How good management promotes a healthy work-life balance

09 October 2015 -

“WorkloadStress"

As we mark World Mental Health Day, Insights investigates how the pressure to be a 24/7 employee is putting a strain on Britain’s workers, and how good management can be the solution

Jermaine Haughton and Matt Scott


More than a quarter of young workers are feeling the pressure of having to make themselves available for work 24/7, according to The Way We Are Now 2015 report.

Published by charities Relate, Relationships Scotland and Marriage Care, the report found that 28% of under 35s believe the ideal employee is available to work 24 hours a day. In contrast, only 22% of the Baby Boomer generation (over 60s) agreed with this statement.

CMI head of external affairs Patrick Woodman said it is essential that managers allow their employees time to take a step back from their work commitments.

“Managers need to recognise being able to switch off is critical for team members to relax and recharge their batteries,” he said. “It’s really important to set clear expectations around things like email. In reality, most organisations don’t actually need that always-on, 24/7 responsiveness.

“One simple step for managers is to think about how and when you communicate – the email you’ve written on your commute home may be better sent in the morning, or it can send a signal that you expect an immediate response. Leading by example helps to set boundaries too, so make sure you make time to switch off yourself. Not only does that give guidance to your team, but it’s also important to look after your own mental health and wellbeing.”
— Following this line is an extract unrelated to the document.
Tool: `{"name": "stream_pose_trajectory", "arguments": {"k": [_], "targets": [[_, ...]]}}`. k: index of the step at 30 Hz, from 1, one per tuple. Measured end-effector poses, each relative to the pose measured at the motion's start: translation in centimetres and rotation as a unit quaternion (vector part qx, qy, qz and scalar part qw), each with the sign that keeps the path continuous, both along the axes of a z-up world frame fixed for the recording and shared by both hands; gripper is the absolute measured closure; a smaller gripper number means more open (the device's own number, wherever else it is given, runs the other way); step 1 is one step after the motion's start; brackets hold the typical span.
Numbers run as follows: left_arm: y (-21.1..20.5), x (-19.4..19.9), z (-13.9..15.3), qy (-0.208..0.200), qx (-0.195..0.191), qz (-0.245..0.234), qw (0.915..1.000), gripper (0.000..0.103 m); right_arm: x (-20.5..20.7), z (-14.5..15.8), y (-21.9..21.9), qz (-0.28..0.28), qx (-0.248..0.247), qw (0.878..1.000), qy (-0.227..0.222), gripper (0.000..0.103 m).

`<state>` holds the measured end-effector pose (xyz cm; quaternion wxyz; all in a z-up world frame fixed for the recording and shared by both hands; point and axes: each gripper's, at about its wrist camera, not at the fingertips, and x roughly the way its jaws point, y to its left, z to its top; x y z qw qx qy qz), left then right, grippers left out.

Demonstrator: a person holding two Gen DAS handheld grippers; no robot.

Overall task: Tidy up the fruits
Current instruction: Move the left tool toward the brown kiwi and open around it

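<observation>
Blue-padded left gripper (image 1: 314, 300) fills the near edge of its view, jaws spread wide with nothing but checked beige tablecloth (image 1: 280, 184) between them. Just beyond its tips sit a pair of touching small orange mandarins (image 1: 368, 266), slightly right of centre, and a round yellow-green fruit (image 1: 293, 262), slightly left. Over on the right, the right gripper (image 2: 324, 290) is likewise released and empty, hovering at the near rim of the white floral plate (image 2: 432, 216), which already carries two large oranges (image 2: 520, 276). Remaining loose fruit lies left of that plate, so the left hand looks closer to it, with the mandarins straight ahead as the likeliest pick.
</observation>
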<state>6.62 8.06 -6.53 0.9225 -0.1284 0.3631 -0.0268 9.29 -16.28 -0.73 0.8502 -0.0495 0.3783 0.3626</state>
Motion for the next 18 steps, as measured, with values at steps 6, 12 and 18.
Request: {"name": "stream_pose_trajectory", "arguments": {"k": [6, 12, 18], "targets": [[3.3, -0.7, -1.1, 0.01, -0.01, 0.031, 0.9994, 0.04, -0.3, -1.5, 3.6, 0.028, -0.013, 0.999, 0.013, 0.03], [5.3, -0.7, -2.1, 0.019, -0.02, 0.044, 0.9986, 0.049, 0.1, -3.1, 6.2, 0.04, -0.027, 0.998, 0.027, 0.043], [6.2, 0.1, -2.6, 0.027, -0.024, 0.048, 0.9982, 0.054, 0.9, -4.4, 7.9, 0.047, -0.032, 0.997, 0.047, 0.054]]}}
Sir Cary Cooper, president of Relate and a CMI companion, said technology had played a major role in the rise of the 24/7 employee, but that removing this pressure could improve employee wellbeing and boost productivity.

“These statistics suggest that younger workers feel under pressure to live to work, rather than working to live,” he said. “One contributing factor here is the rapid advance in technology we’ve seen, blurring the line between work and home as our smart phones buzz throughout the evening and even on holiday. For some this offers flexibility of working patterns and locations, but for others it’s a constant worry.

“A workforce feeling under pressure is likely to be unhappier and less productive. Instilling the right culture and setting an example from the top will help managers and workers to be clear on what’s expected of each other, improving relationships and ultimately productivity. What business wouldn’t want that?”

Based on responses from over 6,000 people, the study also found that 22% of respondents said they work more hours than they want to, and that this has impacted negatively on their health and wellbeing.

Woodman said that a commitment to professional management would enable organisations to improve processes and reduce the amount of time wasted through inefficiencies in the way work is conducted, improving the performance and health of their staff.

“While there’s never really any substitute for hard work, managers shouldn’t be satisfied with excuses for inefficient processes that repeatedly waste precious resources, including people’s time,” he said. “Ultimately this is about good management. Very often the best first step is for managers to ask the employees involved how processes can be improved, as they’re the people who understand them best. Listening to their views and empowering them to change how work is done can help improve efficiency, increase employee engagement and is a great motivator in itself.

“As our own Quality of Working Life research has shown, factors like organisational change, management style and job autonomy are big factors in wellbeing. Our latest report will be out later this year and will provide some fresh insights into how managers are dealing with these challenges.”